FIGURE 2. Beneficial pleiotropic effects of direct oral anticoagulants (DOACs) on in vitro human endothelial models. The main pleiotropic effects of DOACs are anti-oxidant, anti-inflammatory, anti-fibrotic, and anti-senescence effects, as well as decreased permeability.
Efforts to develop safer and more effective DOACs are currently underway. The most promising class of compounds is FXIa inhibitors, which target the coagulation cascade upstream of the currently existing DOACs. Some of these compounds, such as asundexian and milvexian, are currently in phase 3 clinical trials, and there is evidence that they can inhibit thrombosis while preserving hemostasis (Schumacher et al., 2010; Muscente and De Caterina, 2023; Wichaiyo et al., 2023). Emerging preclinical evidence suggests that FXIa inhibitors may exert pleiotropic effects, such as anti-inflammatory and anti-atherogenic (Ngo et al., 2021). Pointing to this direction, a recent study has demonstrated that in cultured vascular smooth muscle cells, FXIa induces cellular responses through the activation of PARs (Liu et al., 2019). However, to the best of our knowledge, there are no published studies with FXIa inhibitors on in vitro ECs. Further research is needed to explore the potential effects of these agents on ECs and better understand their non-anticoagulant actions.
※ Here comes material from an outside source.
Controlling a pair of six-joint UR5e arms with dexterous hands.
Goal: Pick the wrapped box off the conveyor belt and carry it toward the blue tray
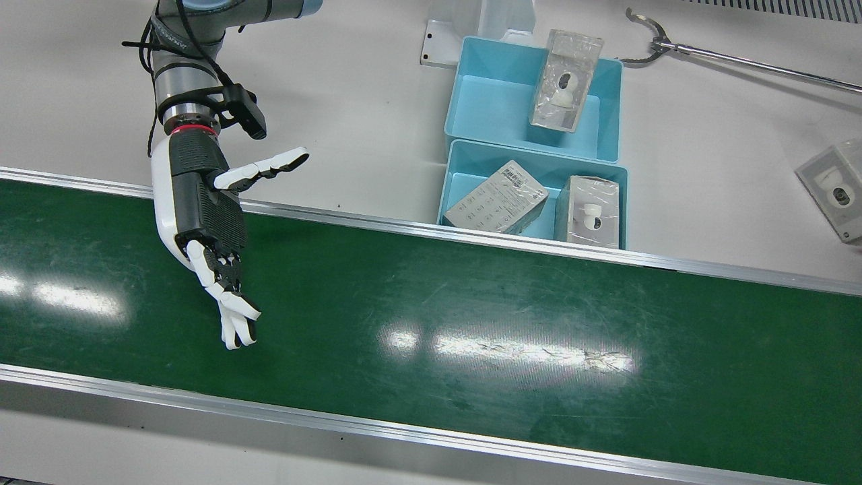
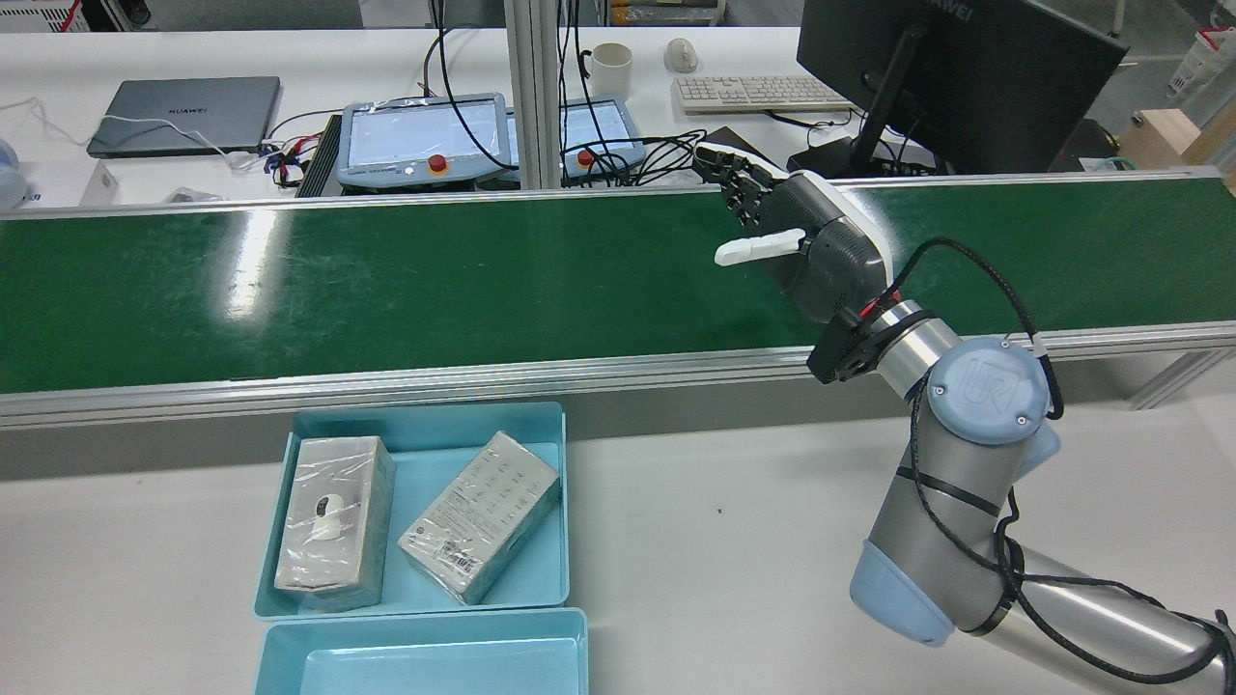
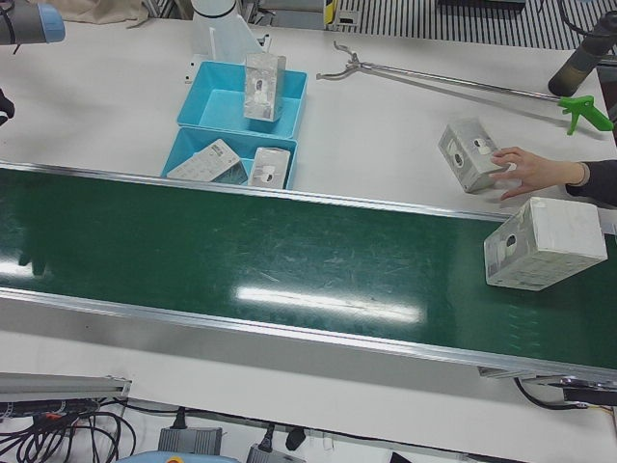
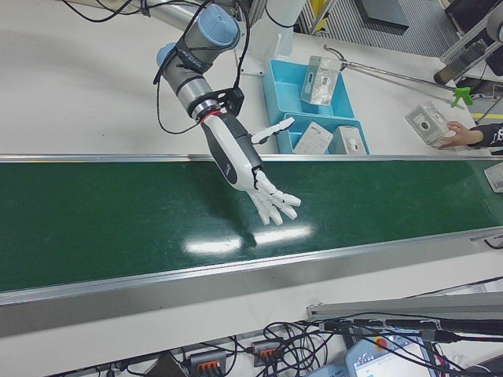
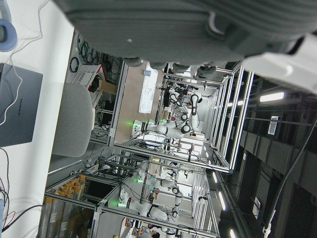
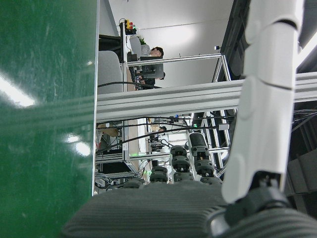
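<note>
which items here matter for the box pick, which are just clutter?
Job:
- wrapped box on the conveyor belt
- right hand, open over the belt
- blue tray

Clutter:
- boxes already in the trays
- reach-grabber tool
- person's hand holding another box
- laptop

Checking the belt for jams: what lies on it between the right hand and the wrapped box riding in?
Nothing: in the left-front view the green belt is bare up to the wrapped box; the front view shows bare belt beside the open right hand.

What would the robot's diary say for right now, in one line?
right hand: open, over belt | box: on belt, far end, untouched | trays: three boxes inside | left hand: state unclear
</note>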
As previously mentioned, thrombin is a serine protease generated by the proteolytic activation of the zymogen prothrombin with the participation of FXa (Krishnaswamy, 2013). Thrombin mediates cellular responses through proteolytic activation of PAR signaling by cleaving the amino-terminal extracellular domain (exodomain) and uncovering new N-terminal peptides that function as tethered ligands for G protein-dependent receptors, thereby promoting signal transduction (Coughlin, 2000; Heuberger and Schuepbach, 2019). The pleiotropic actions of DOACs, such as anti-inflammatory, anti-oxidant, anti-fibrotic, and BBB integrity protection, are mediated mainly through the PAR signaling pathway. PARs trigger the transduction of several intracellular signals, through activating PI3K/Akt and NF-kB signaling pathways, and by extension leading to various cellular responses, including inflammation, endothelial integrity, and migration (Ishibashi et al., 2014; Sanada et al., 2016; Shi et al., 2018; Imano et al., 2021).
PAR signaling inhibition has been proven through the use of PAR inhibitors such as vorapaxar, siRNA, or antagonist peptides (Ellinghaus et al., 2016; Benelhaj et al., 2019; Maeda et al., 2019; Puech et al., 2019; Papadaki et al., 2020; Vittal Rao et al., 2021). Additionally, some studies have demonstrated the involvement of PARs through experiments evaluating PARs activation (Zolotoff et al., 2022) or expression (Imano et al., 2021). Nevertheless, there are some indications that DOACs may act beyond PAR signaling. Several studies have evaluated the actions of DOACs in the absence of stimulators and showed that ECs can be stimulated by DOACs and exert non-anticoagulant effects on endothelium off-target (Wu et al., 2015; Álvarez et al., 2018; Almengló et al., 2020). Several hypotheses can be suggested to explain these phenomena. They may act either through the activation of receptors and subsequent signaling transduction by DOACs, or by the binding of DOACs to off-target factors on the endothelium. Alternatively, they could be a result of the suppression of the constitutive expression of thrombin in endothelial cells through inhibition of the coagulation cascade. The underlying mechanisms and molecular pathways should be further investigated to determine the potential contribution of PAR-independent pathways.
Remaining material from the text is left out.